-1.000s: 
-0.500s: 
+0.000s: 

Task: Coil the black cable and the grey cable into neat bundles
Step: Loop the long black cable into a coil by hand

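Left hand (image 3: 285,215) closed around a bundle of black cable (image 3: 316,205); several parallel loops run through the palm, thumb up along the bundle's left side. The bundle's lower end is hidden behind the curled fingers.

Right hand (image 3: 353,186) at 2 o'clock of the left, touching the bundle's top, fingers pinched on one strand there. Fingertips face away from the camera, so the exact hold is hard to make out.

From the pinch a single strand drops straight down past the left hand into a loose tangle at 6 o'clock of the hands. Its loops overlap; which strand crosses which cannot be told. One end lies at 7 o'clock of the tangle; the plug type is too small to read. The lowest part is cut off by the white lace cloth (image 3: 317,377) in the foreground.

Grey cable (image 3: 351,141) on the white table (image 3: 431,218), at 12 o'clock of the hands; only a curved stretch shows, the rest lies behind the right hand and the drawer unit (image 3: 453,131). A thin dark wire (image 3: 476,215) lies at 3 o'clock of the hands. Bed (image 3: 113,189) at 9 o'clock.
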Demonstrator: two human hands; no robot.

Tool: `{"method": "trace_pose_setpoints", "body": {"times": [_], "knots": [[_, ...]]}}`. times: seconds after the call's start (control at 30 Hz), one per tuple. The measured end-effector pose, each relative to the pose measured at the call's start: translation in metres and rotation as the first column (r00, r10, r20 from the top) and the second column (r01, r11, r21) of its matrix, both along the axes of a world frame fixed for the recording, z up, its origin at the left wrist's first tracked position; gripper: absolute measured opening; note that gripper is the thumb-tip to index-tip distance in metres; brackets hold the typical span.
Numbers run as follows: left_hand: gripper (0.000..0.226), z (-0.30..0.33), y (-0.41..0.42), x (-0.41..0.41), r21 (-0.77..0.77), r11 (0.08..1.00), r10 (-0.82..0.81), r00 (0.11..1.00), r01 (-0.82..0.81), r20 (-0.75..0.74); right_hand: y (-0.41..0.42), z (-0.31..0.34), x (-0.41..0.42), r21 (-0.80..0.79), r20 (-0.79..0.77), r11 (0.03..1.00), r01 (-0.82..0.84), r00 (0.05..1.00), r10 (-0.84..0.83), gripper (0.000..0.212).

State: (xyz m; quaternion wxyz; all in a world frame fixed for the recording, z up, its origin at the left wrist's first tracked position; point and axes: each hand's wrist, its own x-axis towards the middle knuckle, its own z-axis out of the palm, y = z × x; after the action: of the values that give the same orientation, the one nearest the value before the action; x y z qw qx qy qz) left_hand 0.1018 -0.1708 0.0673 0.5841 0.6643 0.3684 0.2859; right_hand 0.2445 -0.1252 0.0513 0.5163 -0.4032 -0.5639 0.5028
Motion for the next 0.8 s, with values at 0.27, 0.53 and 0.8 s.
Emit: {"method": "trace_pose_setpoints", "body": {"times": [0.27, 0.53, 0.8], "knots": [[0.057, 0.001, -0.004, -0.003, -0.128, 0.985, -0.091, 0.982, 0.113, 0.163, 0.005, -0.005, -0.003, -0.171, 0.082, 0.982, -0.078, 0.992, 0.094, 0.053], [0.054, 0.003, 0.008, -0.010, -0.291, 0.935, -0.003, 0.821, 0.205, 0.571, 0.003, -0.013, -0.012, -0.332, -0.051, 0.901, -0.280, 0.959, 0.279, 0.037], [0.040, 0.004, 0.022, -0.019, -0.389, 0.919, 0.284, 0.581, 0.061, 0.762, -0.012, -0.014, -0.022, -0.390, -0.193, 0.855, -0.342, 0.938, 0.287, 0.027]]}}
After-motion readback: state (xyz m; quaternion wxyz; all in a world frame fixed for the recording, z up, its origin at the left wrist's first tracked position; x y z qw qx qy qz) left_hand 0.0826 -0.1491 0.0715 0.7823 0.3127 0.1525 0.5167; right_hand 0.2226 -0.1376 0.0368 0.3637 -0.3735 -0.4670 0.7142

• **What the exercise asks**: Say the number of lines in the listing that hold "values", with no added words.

• **Task output**: 2